_EXERCISE REQUIREMENTS_: Would you transcribe the whole listing exactly, minus its pictures?

_GIVEN INFORMATION_:

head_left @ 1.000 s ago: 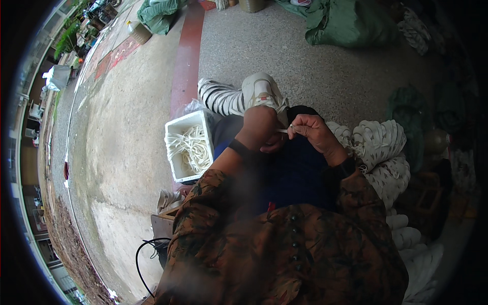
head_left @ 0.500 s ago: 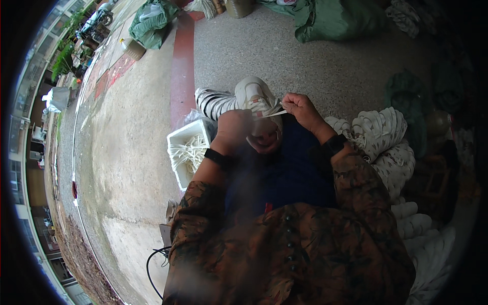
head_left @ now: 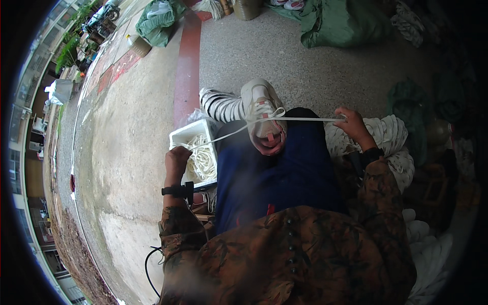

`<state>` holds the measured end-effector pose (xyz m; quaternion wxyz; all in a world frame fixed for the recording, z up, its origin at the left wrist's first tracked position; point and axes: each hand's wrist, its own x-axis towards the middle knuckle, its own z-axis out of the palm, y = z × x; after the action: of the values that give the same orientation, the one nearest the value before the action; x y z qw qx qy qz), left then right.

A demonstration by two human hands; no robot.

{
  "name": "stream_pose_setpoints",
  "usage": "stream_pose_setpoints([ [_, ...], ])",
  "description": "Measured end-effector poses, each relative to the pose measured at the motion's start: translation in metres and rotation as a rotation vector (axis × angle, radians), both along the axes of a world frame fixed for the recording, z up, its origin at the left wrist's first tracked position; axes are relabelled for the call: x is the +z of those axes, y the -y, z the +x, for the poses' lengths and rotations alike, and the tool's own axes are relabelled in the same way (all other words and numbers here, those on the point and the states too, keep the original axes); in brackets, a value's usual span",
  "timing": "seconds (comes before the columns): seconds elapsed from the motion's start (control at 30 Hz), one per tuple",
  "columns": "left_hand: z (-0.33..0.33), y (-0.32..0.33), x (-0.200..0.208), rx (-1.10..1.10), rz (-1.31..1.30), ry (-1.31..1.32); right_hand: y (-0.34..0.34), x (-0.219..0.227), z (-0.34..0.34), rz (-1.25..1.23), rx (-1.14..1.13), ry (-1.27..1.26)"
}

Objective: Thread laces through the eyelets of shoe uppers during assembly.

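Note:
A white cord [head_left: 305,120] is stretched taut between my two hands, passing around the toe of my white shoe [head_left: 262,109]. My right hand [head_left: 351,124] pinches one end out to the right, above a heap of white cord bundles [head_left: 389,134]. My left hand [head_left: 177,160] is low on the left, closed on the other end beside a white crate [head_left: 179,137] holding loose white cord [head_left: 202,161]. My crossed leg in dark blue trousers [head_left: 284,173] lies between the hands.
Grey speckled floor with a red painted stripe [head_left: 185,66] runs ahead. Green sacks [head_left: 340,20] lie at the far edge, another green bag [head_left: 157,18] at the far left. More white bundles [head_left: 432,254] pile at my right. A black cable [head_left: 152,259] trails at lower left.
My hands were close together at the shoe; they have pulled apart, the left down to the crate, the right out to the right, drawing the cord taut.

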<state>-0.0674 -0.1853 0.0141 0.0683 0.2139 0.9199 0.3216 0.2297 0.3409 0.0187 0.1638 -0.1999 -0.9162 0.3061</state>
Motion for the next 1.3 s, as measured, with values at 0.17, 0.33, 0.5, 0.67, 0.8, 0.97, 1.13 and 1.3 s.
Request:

_EXERCISE SOLUTION_:
head_left @ 1.000 s ago: 
head_left @ 0.500 s ago: 
head_left @ now: 

`<state>` holds the measured end-effector pose (xyz m; quaternion wxyz; all in a world frame fixed for the recording, z up, its origin at the left wrist's first tracked position; point and axes: each hand's wrist, its own x-axis towards the middle knuckle, its own z-axis out of the palm, y = z × x; after the action: of the values that give the same orientation, the one nearest the value before the action; x y z qw qx qy qz), left then right.

A demonstration by two human hands; no robot.

{
  "name": "stream_pose_setpoints",
  "usage": "stream_pose_setpoints([ [_, ...], ])",
  "description": "Measured end-effector poses, each relative to the pose measured at the motion's start: translation in metres and rotation as a rotation vector (axis × angle, radians), both along the axes of a world frame fixed for the recording, z up, its origin at the left wrist's first tracked position; axes are relabelled for the call: x is the +z of those axes, y the -y, z the +x, for the poses' lengths and rotations alike, and the tool's own axes are relabelled in the same way (all other words and numbers here, those on the point and the states too, keep the original axes); in brackets, a value's usual span",
  "timing": "seconds (comes before the columns): seconds elapsed from the motion's start (control at 30 Hz), one per tuple",
  "columns": "left_hand: z (-0.33..0.33), y (-0.32..0.33), x (-0.200..0.208), rx (-1.10..1.10), rz (-1.31..1.30), ry (-1.31..1.32); right_hand: y (-0.34..0.34), x (-0.219..0.227), z (-0.34..0.34), rz (-1.25..1.23), rx (-1.14..1.13), ry (-1.27..1.26)"
}

Objective: Thread laces through the eyelets of shoe uppers during assembly.

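Note:
A white cord [head_left: 305,120] is stretched taut between my two hands, passing around the toe of my white shoe [head_left: 262,109]. My right hand [head_left: 351,124] pinches one end out to the right, above a heap of white cord bundles [head_left: 389,134]. My left hand [head_left: 177,160] is low on the left, closed on the other end beside a white crate [head_left: 179,137] holding loose white cord [head_left: 202,161]. My crossed leg in dark blue trousers [head_left: 284,173] lies between the hands.
Grey speckled floor with a red painted stripe [head_left: 185,66] runs ahead. Green sacks [head_left: 340,20] lie at the far edge, another green bag [head_left: 157,18] at the far left. More white bundles [head_left: 432,254] pile at my right. A black cable [head_left: 152,259] trails at lower left.
My hands were close together at the shoe; they have pulled apart, the left down to the crate, the right out to the right, drawing the cord taut.
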
<state>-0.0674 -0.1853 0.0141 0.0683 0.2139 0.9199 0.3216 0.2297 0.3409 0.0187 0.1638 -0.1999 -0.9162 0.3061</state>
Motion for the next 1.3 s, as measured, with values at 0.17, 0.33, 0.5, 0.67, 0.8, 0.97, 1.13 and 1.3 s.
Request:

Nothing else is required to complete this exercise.